I ask Faksa if he’s willing to tell what exactly that injury is, and Faksa thinks for a moment before deciding to reveal it.
Faksa says the Stars were having practice in Frisco when one of his teammates [whom he preferred not to name] accidentally lost their balance. And by freak coincidence, the heel of that player’s skate blade went through the laces on top of Faksa’s skate, and into his foot.
“It kind of stabbed me through my skate and cut my tendon for my toe,” Faksa said.

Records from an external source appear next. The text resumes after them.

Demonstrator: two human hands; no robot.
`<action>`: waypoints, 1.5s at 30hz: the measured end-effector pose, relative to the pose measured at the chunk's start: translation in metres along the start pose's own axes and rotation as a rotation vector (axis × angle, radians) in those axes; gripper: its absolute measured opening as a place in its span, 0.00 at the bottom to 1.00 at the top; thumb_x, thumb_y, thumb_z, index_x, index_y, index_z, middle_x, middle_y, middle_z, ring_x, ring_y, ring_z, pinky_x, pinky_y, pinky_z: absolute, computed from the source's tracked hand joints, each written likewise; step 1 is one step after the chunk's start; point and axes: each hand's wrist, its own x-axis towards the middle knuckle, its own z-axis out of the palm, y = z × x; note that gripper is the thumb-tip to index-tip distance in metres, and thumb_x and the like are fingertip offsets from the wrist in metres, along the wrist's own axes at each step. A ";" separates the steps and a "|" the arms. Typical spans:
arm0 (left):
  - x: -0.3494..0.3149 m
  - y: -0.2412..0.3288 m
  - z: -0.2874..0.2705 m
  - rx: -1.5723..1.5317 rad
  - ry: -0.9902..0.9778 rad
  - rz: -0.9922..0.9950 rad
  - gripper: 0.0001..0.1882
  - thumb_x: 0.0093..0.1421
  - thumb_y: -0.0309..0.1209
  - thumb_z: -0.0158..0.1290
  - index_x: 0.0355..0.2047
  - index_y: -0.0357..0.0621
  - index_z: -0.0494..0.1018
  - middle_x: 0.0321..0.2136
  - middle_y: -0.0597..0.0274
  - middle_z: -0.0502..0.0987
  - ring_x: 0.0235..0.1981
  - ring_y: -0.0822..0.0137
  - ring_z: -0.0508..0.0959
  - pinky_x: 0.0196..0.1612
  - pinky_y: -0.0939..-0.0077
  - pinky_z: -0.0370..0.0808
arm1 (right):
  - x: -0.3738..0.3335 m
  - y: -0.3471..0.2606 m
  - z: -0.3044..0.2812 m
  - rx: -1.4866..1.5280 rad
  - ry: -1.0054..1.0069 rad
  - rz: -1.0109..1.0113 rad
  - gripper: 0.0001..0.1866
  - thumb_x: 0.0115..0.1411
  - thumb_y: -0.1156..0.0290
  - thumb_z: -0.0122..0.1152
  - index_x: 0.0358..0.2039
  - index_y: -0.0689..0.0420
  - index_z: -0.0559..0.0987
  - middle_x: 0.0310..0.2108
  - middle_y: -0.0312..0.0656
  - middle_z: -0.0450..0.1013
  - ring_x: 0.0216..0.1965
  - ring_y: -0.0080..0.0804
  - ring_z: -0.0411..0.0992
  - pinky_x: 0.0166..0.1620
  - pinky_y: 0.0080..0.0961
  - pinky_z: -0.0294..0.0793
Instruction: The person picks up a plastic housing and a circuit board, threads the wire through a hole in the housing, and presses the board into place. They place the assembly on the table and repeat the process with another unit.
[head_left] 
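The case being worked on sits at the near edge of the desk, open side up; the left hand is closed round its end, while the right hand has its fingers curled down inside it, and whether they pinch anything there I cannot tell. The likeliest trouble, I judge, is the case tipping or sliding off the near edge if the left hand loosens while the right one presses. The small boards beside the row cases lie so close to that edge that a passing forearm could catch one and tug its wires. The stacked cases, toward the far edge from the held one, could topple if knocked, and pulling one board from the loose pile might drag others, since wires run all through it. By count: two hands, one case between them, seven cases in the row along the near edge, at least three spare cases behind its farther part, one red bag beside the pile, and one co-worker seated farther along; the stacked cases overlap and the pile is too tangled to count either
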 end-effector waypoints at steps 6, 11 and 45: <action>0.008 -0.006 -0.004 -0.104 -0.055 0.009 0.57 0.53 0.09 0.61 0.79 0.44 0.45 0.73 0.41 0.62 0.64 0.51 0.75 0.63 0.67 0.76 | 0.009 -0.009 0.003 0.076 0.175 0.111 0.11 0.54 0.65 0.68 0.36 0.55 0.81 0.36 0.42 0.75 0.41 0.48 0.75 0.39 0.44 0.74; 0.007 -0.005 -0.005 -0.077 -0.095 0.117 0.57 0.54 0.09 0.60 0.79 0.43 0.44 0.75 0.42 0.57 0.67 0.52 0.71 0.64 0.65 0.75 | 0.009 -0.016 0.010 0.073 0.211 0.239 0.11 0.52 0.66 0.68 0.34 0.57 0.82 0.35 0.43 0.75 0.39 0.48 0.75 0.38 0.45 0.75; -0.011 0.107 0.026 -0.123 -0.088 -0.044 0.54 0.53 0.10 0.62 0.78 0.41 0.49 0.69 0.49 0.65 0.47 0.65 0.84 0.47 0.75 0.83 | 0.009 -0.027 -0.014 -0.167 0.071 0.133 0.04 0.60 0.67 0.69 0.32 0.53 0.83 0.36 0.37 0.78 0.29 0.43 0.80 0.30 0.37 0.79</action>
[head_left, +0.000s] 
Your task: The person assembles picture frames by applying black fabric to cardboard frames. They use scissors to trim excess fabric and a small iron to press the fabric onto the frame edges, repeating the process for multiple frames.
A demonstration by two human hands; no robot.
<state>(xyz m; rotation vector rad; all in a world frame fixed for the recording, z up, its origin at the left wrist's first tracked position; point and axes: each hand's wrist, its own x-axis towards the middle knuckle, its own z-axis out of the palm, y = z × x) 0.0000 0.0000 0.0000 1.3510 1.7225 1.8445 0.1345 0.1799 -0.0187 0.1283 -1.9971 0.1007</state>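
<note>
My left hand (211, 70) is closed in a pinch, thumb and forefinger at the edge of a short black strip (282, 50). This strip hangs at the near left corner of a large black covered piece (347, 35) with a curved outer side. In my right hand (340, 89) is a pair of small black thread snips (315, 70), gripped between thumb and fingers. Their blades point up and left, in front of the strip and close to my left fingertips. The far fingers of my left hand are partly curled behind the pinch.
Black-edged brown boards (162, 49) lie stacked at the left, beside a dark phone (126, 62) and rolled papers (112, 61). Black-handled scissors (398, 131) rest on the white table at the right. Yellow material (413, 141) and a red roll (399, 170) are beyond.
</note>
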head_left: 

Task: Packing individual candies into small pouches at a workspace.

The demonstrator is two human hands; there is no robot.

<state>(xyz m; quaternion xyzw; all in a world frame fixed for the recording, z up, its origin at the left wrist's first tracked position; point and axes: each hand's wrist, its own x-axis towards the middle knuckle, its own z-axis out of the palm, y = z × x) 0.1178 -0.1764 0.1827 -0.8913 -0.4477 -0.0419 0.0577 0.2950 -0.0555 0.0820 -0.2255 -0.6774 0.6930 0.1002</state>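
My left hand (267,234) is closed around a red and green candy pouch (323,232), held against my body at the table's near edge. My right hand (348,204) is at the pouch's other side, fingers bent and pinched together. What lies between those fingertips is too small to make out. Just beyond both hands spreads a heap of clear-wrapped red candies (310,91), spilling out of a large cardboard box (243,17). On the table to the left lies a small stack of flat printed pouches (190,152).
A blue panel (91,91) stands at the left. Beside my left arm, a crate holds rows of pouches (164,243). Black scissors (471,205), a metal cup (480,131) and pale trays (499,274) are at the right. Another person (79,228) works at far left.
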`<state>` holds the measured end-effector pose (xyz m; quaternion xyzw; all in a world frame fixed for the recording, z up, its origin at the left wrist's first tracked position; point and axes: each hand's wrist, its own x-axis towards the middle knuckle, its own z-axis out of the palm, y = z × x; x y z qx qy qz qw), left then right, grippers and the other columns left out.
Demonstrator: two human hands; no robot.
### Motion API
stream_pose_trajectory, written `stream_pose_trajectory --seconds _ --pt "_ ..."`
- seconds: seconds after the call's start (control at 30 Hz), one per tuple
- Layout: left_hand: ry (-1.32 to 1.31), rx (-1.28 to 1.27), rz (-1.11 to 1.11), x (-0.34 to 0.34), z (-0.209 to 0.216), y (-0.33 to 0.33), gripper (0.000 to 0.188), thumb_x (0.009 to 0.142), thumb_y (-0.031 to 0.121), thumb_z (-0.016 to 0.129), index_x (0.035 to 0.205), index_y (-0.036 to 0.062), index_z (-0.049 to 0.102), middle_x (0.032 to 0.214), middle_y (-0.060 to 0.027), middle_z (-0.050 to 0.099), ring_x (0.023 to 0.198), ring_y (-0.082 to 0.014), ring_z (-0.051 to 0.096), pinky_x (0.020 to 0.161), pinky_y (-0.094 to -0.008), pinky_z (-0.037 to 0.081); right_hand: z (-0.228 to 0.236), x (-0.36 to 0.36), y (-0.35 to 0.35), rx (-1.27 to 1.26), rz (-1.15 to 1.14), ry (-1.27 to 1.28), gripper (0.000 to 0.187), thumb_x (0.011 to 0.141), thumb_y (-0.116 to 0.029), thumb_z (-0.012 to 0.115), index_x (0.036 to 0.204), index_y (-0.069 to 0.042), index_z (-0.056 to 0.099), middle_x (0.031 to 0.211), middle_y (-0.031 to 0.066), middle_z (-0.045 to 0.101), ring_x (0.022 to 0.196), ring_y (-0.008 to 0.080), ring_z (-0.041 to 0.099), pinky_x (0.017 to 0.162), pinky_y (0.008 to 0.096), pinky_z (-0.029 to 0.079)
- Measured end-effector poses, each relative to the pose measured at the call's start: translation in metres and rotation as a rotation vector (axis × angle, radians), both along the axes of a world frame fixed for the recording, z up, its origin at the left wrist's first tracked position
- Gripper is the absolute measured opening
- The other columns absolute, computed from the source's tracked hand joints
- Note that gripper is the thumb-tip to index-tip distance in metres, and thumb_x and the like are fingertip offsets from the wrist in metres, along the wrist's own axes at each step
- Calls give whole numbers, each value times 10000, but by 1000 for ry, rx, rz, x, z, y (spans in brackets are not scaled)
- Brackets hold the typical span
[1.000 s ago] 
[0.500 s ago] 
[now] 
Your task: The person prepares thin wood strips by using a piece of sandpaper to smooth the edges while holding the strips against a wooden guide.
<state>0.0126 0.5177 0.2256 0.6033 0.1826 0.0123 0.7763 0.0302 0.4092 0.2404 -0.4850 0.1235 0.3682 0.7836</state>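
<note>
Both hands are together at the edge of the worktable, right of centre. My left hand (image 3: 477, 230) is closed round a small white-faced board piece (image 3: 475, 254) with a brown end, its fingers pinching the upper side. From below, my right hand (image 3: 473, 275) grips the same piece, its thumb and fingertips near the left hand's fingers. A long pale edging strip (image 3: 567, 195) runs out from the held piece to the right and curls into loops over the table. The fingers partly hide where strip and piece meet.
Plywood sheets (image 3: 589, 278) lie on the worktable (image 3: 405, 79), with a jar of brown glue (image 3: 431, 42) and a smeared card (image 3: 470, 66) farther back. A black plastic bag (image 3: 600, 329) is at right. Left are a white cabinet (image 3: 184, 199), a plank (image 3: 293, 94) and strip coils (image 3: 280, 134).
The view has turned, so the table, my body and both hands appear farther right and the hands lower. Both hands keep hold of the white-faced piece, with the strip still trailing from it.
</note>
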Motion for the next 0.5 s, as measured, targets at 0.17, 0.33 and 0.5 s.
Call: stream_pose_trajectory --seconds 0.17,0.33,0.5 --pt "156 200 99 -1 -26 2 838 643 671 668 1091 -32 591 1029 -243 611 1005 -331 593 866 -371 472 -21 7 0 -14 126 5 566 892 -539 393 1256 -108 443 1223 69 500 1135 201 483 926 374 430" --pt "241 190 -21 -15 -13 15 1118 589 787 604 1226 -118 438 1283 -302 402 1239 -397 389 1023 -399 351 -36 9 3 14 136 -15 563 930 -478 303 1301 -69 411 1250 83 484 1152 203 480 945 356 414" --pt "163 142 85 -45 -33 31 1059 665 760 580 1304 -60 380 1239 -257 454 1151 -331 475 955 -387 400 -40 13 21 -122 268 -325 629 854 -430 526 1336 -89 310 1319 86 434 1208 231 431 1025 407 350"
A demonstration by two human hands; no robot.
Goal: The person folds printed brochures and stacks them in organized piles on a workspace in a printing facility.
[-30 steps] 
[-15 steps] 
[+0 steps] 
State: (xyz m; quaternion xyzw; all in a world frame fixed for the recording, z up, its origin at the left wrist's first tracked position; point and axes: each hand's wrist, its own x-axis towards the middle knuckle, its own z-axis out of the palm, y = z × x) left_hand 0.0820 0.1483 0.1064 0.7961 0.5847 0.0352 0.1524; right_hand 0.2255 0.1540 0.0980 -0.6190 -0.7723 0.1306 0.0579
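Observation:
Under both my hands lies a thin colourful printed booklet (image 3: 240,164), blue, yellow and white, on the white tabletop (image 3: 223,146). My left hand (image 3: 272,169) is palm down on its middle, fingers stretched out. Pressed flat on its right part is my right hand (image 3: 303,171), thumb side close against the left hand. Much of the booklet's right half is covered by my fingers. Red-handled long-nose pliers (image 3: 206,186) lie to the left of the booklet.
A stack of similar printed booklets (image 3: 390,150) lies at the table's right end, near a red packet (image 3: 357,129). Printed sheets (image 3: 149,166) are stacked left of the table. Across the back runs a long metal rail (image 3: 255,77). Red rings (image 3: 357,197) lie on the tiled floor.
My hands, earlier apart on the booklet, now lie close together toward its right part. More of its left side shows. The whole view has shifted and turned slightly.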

The cruel part of the injury is that it’s one that probably would have been mitigated had it happened in a game, when players like Faksa are often wearing things like shot-blockers on their skates for extra protection. No such luck at practice, though.
Faks said the tendon was surgically repaired, and he managed to get back into the Stars lineup after just under two months. But until all the medical questions are sorted out this summer, it still remains to be seen what a full recovery will entail.
Jim Nill is speaking to the media on Thursday morning this week, so he may have additional updates at that time.
It’s worth pointing out that in spite of his injury, Faksa was still one of the Stars’ better forwards in the playoffs. He played over 22 minutes of penalty kill time against Minnesota’s third-ranked power play, yet was only on the ice for a single power play goal against.
Faksa is a player whose hard-nosed, battle-driven game translates well to a playoff series like Dallas/Minnesota. It did, however, require him to do some in-game management this year because of his repaired tendon.
“It was getting better and better,” Faksa said. “I just had to take off the skate every intermission because I could feel the pressure, but it wasn’t the tendon. It was more from the surgery, where the incision was.”
If that was holding Faksa back, you wouldn’t know it, as Faksa’s underlying numbers at even-strength were among the best in the forward group. Despite starting the majority of his shifts in the defensive zone, Faksa was 55% or better in shot-differential, expected goals, and scoring chances in almost 60 minutes of five-on-five time, per Natural Stat Trick.
Signed for two more seasons, Faksa will likely continue to be a pillar of the Stars’ bottom six and penalty kill. And if all goes to plan, he’ll have at least a couple more playoff runs to give Dallas, too.